If you qualify for an emergency health plan appeal, we must decide to approve or deny your appeal within 72 hours of your request. If your appeal is denied, you have the right to ask for either a non-emergency or emergency State Fair Hearing or External Medical Review.
To ask for a State Fair Hearing, you or your representative should either send a letter to the health plan at:. You have the right to keep getting any service the health plan denied or reduced, based on previously authorized services, at least until the final State Fair Hearing decision is made if you ask for a State Fair Hearing by the later of:.
If you do not request a State Fair Hearing by this date, the service the health plan denied will be stopped. If you ask for a State Fair Hearing, you will get a packet of information letting you know the date, time and location of the hearing. Most State Fair Hearings are held by telephone. At that time, you or your representative can tell why you need the service the health plan denied.
HHSC will give you a final decision within 90 days from the date you asked for the hearing. If you ask for a State Fair Hearing, you can also ask for an External Medical Review where independent health care experts review your request to receive services.
The External Medical Review is an optional, extra step you can take to get your case reviewed for free before your State Fair Hearing. The member may name someone to represent them by contacting the health plan and giving the name of the person the member wants to represent him or her.
If the member does not ask for the External Medical Review within days, the member may lose his or her right to an External Medical Review. If the member asks for an External Medical Review within 10 days from the time the member gets the appeal decision from the health plan, the member has the right to keep getting any service the health plan denied, based on previously authorized services, at least until the final State Fair Hearing decision is made.
If the member does not request an External Medical Review within 10 days from the time the member gets the appeal decision from the health plan, the service the health plan denied will be stopped. An Independent Review Organization is a third-party organization contracted by HHSC that conducts an External Medical Review during member appeal processes related to Adverse Benefit Determinations based on functional necessity or medical necessity.
External Medical Review cannot be withdrawn if an Independent Review Organization has already completed the review and made a decision.
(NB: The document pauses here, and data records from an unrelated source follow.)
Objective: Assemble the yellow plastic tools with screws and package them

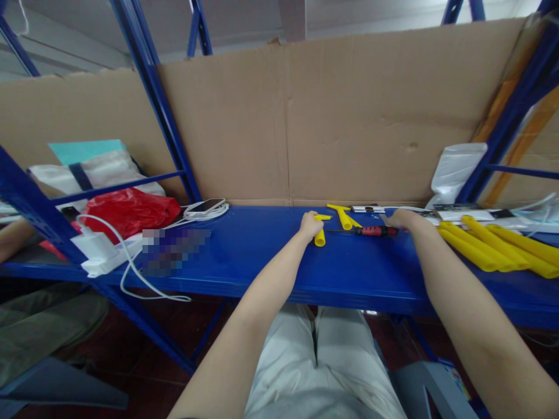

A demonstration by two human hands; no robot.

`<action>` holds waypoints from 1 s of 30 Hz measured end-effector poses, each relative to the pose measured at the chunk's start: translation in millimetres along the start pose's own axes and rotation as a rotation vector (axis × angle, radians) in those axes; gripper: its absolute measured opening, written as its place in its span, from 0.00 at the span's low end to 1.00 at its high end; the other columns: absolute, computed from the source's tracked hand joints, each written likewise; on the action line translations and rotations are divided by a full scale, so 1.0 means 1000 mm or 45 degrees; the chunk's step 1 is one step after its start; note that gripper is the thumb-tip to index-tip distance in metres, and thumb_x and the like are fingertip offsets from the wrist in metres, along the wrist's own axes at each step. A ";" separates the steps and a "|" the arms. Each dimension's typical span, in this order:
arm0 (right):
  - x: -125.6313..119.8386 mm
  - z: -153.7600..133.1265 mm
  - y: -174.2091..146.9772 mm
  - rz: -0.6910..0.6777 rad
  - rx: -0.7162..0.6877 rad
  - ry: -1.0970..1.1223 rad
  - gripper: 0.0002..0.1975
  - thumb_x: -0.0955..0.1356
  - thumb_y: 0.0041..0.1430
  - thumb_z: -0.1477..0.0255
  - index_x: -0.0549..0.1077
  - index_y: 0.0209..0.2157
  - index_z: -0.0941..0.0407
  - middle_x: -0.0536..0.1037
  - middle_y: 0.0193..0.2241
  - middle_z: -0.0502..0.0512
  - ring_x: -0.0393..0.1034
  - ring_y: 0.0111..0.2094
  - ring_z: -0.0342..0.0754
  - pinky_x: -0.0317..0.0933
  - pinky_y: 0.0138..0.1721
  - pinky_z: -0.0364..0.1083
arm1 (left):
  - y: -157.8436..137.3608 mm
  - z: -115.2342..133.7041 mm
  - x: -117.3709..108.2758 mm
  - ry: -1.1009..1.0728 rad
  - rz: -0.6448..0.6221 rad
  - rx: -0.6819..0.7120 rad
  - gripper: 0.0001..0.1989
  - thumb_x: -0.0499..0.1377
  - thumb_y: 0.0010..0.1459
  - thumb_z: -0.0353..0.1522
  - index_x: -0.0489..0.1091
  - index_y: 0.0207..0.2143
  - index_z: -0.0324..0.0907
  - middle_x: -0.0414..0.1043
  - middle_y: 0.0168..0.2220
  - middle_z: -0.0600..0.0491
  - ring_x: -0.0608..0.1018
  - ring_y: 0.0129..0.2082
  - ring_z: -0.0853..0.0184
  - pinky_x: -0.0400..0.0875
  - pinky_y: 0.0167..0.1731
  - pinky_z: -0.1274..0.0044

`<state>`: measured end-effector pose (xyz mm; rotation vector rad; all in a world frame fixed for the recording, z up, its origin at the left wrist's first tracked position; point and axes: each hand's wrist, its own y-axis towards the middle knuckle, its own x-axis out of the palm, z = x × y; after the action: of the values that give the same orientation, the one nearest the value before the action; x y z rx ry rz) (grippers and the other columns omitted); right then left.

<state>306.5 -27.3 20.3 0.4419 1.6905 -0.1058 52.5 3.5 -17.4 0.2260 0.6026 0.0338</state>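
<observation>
My left hand (310,224) is closed around a yellow T-shaped plastic piece (320,237), just above the blue shelf top. Beside it, to the right, lie more yellow T-shaped pieces (344,218). A screwdriver (376,231) with a red and black handle rests on the shelf between my hands, its shaft pointing left. Over the shelf's back right part, my right hand (402,219) has its fingers curled down near a small greyish flat piece (384,220). The fingertips are too small and partly hidden to show clearly what they grip.
Several yellow tubes (493,247) lie at the right, near white boxes (463,213) and a clear plastic bag (456,171). At left are a phone (208,205) with coiled cable, a power strip (109,259) and a red bag (131,209). A cardboard panel (349,116) stands behind.
</observation>
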 end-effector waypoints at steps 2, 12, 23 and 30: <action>-0.004 -0.005 -0.001 -0.010 0.063 -0.072 0.15 0.65 0.50 0.69 0.76 0.37 0.63 0.76 0.33 0.68 0.72 0.39 0.56 0.64 0.37 0.48 | -0.001 0.001 -0.002 0.053 -0.001 0.027 0.24 0.55 0.49 0.21 0.66 0.51 0.32 0.68 0.50 0.41 0.72 0.49 0.64 0.65 0.47 0.79; -0.020 -0.041 -0.034 0.101 0.008 -0.009 0.21 0.60 0.56 0.68 0.73 0.45 0.66 0.73 0.44 0.73 0.68 0.48 0.61 0.62 0.44 0.52 | -0.010 0.011 -0.014 0.355 0.063 0.350 0.18 0.55 0.52 0.23 0.70 0.47 0.34 0.70 0.49 0.45 0.71 0.50 0.65 0.61 0.51 0.80; -0.037 -0.028 -0.019 0.304 0.135 0.062 0.19 0.59 0.57 0.70 0.74 0.43 0.64 0.73 0.42 0.73 0.69 0.45 0.61 0.63 0.41 0.51 | -0.012 0.013 -0.014 0.410 0.047 0.400 0.15 0.53 0.53 0.23 0.73 0.42 0.37 0.71 0.45 0.48 0.72 0.47 0.66 0.62 0.50 0.80; -0.026 -0.023 0.019 0.019 0.111 0.005 0.23 0.64 0.54 0.66 0.71 0.46 0.69 0.71 0.45 0.77 0.67 0.47 0.62 0.62 0.41 0.50 | -0.012 0.014 -0.014 0.387 0.041 0.398 0.15 0.53 0.54 0.23 0.73 0.42 0.39 0.71 0.46 0.49 0.71 0.48 0.66 0.60 0.52 0.78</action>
<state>294.3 -8.4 53.3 0.5198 1.6905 -0.1684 48.0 -12.1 -1.0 0.5399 0.9076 0.0052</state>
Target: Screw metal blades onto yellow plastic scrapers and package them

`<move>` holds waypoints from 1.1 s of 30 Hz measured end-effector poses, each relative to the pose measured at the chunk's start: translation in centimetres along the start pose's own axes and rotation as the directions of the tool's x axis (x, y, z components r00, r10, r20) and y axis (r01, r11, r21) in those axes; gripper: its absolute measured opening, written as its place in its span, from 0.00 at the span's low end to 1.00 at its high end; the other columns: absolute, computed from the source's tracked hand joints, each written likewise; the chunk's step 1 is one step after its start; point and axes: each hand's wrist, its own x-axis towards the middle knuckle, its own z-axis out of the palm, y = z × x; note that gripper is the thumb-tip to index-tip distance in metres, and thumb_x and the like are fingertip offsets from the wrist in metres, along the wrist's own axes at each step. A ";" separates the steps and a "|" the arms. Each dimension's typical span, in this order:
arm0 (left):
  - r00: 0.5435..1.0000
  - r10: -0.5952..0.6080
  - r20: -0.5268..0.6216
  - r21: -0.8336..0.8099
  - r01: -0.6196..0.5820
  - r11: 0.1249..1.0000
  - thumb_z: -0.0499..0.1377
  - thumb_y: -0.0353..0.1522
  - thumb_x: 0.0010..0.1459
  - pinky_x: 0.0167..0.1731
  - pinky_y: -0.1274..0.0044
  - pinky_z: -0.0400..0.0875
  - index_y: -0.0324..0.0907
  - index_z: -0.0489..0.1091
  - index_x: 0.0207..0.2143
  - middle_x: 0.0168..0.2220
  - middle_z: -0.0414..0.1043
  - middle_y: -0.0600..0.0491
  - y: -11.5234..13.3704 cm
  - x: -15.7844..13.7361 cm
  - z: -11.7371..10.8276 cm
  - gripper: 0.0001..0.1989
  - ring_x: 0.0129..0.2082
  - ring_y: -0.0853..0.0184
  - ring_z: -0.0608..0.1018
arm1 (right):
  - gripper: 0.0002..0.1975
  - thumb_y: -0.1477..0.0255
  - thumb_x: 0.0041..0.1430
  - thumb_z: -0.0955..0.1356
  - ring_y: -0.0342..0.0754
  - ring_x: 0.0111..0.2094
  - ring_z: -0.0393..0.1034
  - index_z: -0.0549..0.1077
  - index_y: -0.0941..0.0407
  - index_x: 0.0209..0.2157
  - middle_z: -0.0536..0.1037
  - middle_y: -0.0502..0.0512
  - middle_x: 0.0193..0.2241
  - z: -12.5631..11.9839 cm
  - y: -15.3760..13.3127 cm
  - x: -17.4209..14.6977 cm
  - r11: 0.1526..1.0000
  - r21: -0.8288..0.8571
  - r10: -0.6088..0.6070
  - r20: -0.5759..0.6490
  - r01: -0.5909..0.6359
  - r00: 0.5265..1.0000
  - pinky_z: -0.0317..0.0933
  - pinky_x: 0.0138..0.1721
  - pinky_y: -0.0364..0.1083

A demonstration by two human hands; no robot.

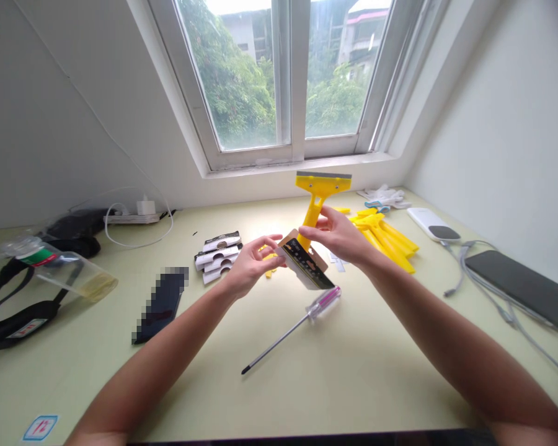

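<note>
A yellow scraper (323, 186) stands tilted above the table, its wide head and grey edge upward. My right hand (337, 232) is closed round its handle. The handle's lower end meets a black and white cardboard packaging sleeve (309, 266). My left hand (258, 263) pinches the left edge of that card between thumb and fingers. Below them a screwdriver (291, 328) with a clear and pink handle lies on the table, its dark tip toward the lower left. Several more cardboard sleeves (218, 255) lie left of my left hand.
Yellow scraper parts (385, 238) are piled at right, with white gloves (385, 197) behind. A power bank (432, 224), cables and a dark phone (523, 288) lie further right. At left are another dark phone (162, 306), a plastic bottle (74, 272), a black strap (9, 310) and a charger (146, 206).
</note>
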 end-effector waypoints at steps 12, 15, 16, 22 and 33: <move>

Once the External Medical Review decision is received, the member has the right to withdraw the State Fair Hearing request. The State Fair Hearing decision can only uphold or increase member benefits from the Independent Review Organization decision. Find out more about filing complaints, appeals, emergency appeals, state fair hearings and external medical reviews by calling one of the following numbers:.
Complaints and Appeals. Highmark Provider Manual. Medical Policy Medical Policy. Medical Policies. Medicare Advantage Medical Policies. Requiring Authorization. Pharmacy Policy Search. Message Center.
Manuals Highmark Provider Manual. Provider Information Management Forms. Electronic Forms Electronic Forms are submitted directly to Highmark via this website. Request for Assignment Account - Please use this form when you need to create a billing account for your practice. Addition Request to Existing Assignment Account — Please use this form when needing to update practitioners affiliation to existing assignment account information.
Contract Upload Form Please only use this form to send Highmark a contract. Other uploads will not be processed and not be returned. Please use this form to indicate your DEA status.
Return from Leave of Absence Form Please complete this form when the provider is returning from a leave of absence. This will allow for the reinstatement of network participation. Request to be a Highmark Professional Pennsylvania Participating Provider - Please complete this form to have a Highmark Professional Pennsylvania Participating Provider contract sent to your billing practice.